*WHAT THE TASK ASKS*.
Please give every entry again, exactly as it reads.

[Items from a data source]
-=-=-=-=-
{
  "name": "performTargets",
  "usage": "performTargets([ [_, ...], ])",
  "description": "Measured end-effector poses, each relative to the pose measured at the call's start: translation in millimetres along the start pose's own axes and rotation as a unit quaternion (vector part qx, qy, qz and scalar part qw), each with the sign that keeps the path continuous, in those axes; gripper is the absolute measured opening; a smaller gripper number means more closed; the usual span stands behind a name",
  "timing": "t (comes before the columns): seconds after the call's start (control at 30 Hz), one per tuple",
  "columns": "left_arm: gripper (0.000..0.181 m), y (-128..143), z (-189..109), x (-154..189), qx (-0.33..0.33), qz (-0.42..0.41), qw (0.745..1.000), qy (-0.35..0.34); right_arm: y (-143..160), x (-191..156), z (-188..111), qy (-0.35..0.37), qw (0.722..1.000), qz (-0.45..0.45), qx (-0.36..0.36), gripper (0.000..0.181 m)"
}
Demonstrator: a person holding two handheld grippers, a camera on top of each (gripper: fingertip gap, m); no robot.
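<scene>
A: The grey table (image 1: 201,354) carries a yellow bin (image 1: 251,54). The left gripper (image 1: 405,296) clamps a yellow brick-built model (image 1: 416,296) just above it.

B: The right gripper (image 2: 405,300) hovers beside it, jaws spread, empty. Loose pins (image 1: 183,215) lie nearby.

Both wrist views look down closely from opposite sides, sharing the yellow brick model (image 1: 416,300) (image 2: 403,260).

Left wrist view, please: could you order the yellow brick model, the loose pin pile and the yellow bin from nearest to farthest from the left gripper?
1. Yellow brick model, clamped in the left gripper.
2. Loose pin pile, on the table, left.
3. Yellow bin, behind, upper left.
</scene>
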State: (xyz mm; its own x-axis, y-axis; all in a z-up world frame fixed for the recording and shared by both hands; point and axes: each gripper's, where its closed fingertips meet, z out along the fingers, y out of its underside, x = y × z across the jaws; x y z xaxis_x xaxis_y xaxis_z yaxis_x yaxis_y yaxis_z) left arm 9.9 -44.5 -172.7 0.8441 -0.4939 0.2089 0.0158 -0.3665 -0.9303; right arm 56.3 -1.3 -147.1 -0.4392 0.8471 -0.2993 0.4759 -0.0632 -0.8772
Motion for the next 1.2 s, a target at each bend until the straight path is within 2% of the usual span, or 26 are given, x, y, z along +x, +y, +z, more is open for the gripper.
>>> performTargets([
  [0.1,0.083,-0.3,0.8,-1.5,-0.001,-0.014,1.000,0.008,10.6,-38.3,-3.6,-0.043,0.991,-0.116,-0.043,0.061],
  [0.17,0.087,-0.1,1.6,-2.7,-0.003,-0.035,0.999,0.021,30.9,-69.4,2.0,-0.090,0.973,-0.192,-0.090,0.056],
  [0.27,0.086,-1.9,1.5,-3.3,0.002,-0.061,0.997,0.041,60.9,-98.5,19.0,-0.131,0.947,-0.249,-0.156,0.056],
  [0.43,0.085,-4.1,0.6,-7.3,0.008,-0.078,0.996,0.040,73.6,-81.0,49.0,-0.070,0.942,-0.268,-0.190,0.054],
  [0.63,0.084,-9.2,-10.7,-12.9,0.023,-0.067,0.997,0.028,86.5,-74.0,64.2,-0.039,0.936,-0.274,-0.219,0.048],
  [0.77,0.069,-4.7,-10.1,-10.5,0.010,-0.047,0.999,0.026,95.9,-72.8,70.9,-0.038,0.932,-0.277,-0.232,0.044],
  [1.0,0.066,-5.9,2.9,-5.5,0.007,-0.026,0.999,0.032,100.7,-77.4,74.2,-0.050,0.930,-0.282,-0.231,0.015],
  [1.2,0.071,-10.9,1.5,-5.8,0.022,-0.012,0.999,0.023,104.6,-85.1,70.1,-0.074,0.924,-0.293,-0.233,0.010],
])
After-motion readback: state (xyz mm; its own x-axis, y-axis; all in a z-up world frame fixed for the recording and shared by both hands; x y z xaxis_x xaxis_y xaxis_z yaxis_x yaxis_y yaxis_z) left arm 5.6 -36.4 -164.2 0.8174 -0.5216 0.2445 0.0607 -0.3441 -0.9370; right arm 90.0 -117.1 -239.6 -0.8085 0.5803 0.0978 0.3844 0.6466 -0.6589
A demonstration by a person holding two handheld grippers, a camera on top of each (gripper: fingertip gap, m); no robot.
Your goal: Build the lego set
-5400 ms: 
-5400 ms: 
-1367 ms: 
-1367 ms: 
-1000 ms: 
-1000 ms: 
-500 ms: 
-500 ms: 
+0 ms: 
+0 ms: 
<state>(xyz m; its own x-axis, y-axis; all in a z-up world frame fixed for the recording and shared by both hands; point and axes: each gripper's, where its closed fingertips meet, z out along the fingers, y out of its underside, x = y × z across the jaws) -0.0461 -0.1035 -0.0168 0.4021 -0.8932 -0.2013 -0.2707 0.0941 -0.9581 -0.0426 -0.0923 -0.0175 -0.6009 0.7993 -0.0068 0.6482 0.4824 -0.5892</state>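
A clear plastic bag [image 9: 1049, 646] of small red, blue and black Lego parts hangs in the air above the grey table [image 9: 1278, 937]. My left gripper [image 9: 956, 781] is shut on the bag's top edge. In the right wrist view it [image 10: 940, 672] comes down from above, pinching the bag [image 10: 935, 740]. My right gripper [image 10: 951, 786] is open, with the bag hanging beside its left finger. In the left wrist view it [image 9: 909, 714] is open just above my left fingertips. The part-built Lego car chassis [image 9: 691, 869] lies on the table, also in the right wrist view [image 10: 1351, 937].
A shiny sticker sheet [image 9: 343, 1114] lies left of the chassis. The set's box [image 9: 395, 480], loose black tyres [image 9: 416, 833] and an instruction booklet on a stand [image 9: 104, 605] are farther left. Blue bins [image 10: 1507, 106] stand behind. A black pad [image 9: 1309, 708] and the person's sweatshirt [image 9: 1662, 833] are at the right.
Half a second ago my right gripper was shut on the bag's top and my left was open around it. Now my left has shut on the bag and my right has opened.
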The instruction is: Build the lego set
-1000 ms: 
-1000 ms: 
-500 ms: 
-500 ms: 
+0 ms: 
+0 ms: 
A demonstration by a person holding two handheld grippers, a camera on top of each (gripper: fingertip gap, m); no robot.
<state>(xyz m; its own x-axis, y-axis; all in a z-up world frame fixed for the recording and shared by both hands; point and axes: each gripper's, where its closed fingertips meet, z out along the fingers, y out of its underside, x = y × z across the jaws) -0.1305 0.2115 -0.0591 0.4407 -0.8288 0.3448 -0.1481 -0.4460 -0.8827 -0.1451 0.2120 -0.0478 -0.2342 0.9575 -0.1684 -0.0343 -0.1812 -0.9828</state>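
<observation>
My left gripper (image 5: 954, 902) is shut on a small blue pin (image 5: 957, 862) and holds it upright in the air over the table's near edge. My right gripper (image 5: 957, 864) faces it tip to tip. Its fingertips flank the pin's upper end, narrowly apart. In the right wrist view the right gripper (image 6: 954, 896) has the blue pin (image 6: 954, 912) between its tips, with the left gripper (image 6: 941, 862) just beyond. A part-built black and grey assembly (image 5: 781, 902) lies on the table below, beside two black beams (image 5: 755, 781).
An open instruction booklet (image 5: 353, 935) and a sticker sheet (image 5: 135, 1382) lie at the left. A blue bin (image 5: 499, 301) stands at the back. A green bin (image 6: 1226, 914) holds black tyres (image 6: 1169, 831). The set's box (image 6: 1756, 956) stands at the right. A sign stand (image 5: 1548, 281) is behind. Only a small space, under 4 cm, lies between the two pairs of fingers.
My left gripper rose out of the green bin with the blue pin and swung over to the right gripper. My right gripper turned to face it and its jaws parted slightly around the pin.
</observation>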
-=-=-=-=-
*REPLY TO THE TASK*.
{
  "name": "performTargets",
  "usage": "performTargets([ [_, ...], ])",
  "description": "Measured end-effector poses, each relative to the pose measured at the call's start: translation in millimetres along the start pose's own axes and rotation as a unit quaternion (vector part qx, qy, qz and scalar part qw), each with the sign that keeps the path continuous, in those axes; gripper is the absolute measured opening; a smaller gripper number means more closed; the usual span stands behind a name",
  "timing": "t (comes before the columns): seconds after the call's start (control at 30 Hz), one per tuple",
  "columns": "left_arm: gripper (0.000..0.181 m), y (-128..143), z (-189..109), x (-154..189), qx (-0.33..0.33), qz (-0.42..0.41), qw (0.745..1.000), qy (-0.35..0.34); right_arm: y (-143..160), x (-191..156), z (-188..111), qy (-0.35..0.37), qw (0.722..1.000), qz (-0.45..0.45), qx (-0.36..0.36), gripper (0.000..0.181 m)"
}
Demonstrator: a person holding two handheld grippers, a camera on top of each (gripper: fingertip gap, m); no robot.
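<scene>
A: The grey table (image 1: 201,354) carries a yellow bin (image 1: 251,54). The left gripper (image 1: 405,296) clamps a yellow brick-built model (image 1: 416,296) just above it.

B: The right gripper (image 2: 405,300) hovers beside it, jaws spread, empty. Loose pins (image 1: 183,215) lie nearby.

Both wrist views look down closely from opposite sides, sharing the yellow brick model (image 1: 416,300) (image 2: 403,260).

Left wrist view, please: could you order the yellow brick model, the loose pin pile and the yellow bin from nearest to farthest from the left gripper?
1. Yellow brick model, clamped in the left gripper.
2. Loose pin pile, on the table, left.
3. Yellow bin, behind, upper left.
</scene>
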State: (xyz mm; its own x-axis, y-axis; all in a z-up world frame fixed for the recording and shared by both hands; point and axes: each gripper's, where its closed fingertips meet, z out along the fingers, y out of its underside, x = y × z across the jaws; x y z xaxis_x xaxis_y xaxis_z yaxis_x yaxis_y yaxis_z) left arm 9.9 -44.5 -172.7 0.8441 -0.4939 0.2089 0.0158 -0.3665 -0.9303; right arm 56.3 -1.3 -147.1 -0.4392 0.8471 -0.2993 0.4759 -0.0632 -0.8772
Motion for the next 1.2 s, a target at each bend until the straight path is within 2% of the usual span, or 26 are given, x, y, z along +x, +y, +z, more is open for the gripper.
>>> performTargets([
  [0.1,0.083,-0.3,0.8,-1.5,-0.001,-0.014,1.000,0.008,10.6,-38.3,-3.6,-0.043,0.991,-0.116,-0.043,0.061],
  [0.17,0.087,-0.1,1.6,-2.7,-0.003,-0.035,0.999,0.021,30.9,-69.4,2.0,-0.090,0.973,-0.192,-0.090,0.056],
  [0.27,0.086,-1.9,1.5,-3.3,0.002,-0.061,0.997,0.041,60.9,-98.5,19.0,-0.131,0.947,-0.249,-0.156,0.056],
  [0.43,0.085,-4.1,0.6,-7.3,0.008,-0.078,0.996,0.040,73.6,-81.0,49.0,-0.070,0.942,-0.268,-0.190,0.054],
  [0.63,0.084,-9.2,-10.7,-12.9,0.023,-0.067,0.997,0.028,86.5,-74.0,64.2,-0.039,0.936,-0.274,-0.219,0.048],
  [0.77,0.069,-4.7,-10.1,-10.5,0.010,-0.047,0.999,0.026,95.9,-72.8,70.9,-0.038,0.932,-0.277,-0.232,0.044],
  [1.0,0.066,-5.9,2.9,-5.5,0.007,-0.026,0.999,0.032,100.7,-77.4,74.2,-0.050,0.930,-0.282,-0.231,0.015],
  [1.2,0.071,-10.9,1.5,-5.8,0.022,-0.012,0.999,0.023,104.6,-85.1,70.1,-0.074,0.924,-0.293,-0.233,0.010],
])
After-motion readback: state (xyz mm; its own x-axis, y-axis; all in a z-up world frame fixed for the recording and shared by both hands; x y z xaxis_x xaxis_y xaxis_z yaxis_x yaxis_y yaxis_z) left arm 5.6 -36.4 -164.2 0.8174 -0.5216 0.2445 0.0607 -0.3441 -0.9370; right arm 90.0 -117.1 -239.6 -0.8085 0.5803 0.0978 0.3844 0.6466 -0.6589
A demonstration by a person holding two handheld grippers, a camera on top of each (gripper: fingertip gap, m); no robot.
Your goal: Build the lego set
-5400 ms: 
-5400 ms: 
-1367 ms: 
-1367 ms: 
-1000 ms: 
-1000 ms: 
-500 ms: 
-500 ms: 
+0 ms: 
+0 ms: 
<state>(xyz m; its own x-axis, y-axis; all in a z-up world frame fixed for the recording and shared by both hands; point and axes: each gripper's, where its closed fingertips meet, z out along the fingers, y out of its underside, x = y × z across the jaws) -0.0461 -0.1035 -0.0168 0.4021 -0.8932 -0.2013 -0.2707 0.0941 -0.9581 -0.0426 -0.0923 -0.0175 -0.6009 0.7993 -0.0068 0.6482 0.4824 -0.5892</state>
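A clear plastic bag [image 9: 1049, 646] of small red, blue and black Lego parts hangs in the air above the grey table [image 9: 1278, 937]. My left gripper [image 9: 956, 781] is shut on the bag's top edge. In the right wrist view it [image 10: 940, 672] comes down from above, pinching the bag [image 10: 935, 740]. My right gripper [image 10: 951, 786] is open, with the bag hanging beside its left finger. In the left wrist view it [image 9: 909, 714] is open just above my left fingertips. The part-built Lego car chassis [image 9: 691, 869] lies on the table, also in the right wrist view [image 10: 1351, 937].
A shiny sticker sheet [image 9: 343, 1114] lies left of the chassis. The set's box [image 9: 395, 480], loose black tyres [image 9: 416, 833] and an instruction booklet on a stand [image 9: 104, 605] are farther left. Blue bins [image 10: 1507, 106] stand behind. A black pad [image 9: 1309, 708] and the person's sweatshirt [image 9: 1662, 833] are at the right.
Half a second ago my right gripper was shut on the bag's top and my left was open around it. Now my left has shut on the bag and my right has opened.
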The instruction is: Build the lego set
-1000 ms: 
-1000 ms: 
-500 ms: 
-500 ms: 
+0 ms: 
+0 ms: 
A demonstration by a person holding two handheld grippers, a camera on top of each (gripper: fingertip gap, m); no robot.
<state>(xyz m; its own x-axis, y-axis; all in a z-up world frame fixed for the recording and shared by both hands; point and axes: each gripper's, where its closed fingertips meet, z out along the fingers, y out of its underside, x = y × z across the jaws) -0.1305 0.2115 -0.0591 0.4407 -0.8288 0.3448 -0.1481 -0.4460 -0.8827 -0.1451 0.2120 -0.0478 -0.2342 0.9575 -0.1684 -0.0343 -0.1812 -0.9828</state>
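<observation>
My left gripper (image 5: 954, 902) is shut on a small blue pin (image 5: 957, 862) and holds it upright in the air over the table's near edge. My right gripper (image 5: 957, 864) faces it tip to tip. Its fingertips flank the pin's upper end, narrowly apart. In the right wrist view the right gripper (image 6: 954, 896) has the blue pin (image 6: 954, 912) between its tips, with the left gripper (image 6: 941, 862) just beyond. A part-built black and grey assembly (image 5: 781, 902) lies on the table below, beside two black beams (image 5: 755, 781).
An open instruction booklet (image 5: 353, 935) and a sticker sheet (image 5: 135, 1382) lie at the left. A blue bin (image 5: 499, 301) stands at the back. A green bin (image 6: 1226, 914) holds black tyres (image 6: 1169, 831). The set's box (image 6: 1756, 956) stands at the right. A sign stand (image 5: 1548, 281) is behind. Only a small space, under 4 cm, lies between the two pairs of fingers.
My left gripper rose out of the green bin with the blue pin and swung over to the right gripper. My right gripper turned to face it and its jaws parted slightly around the pin.
</observation>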

No further response is required.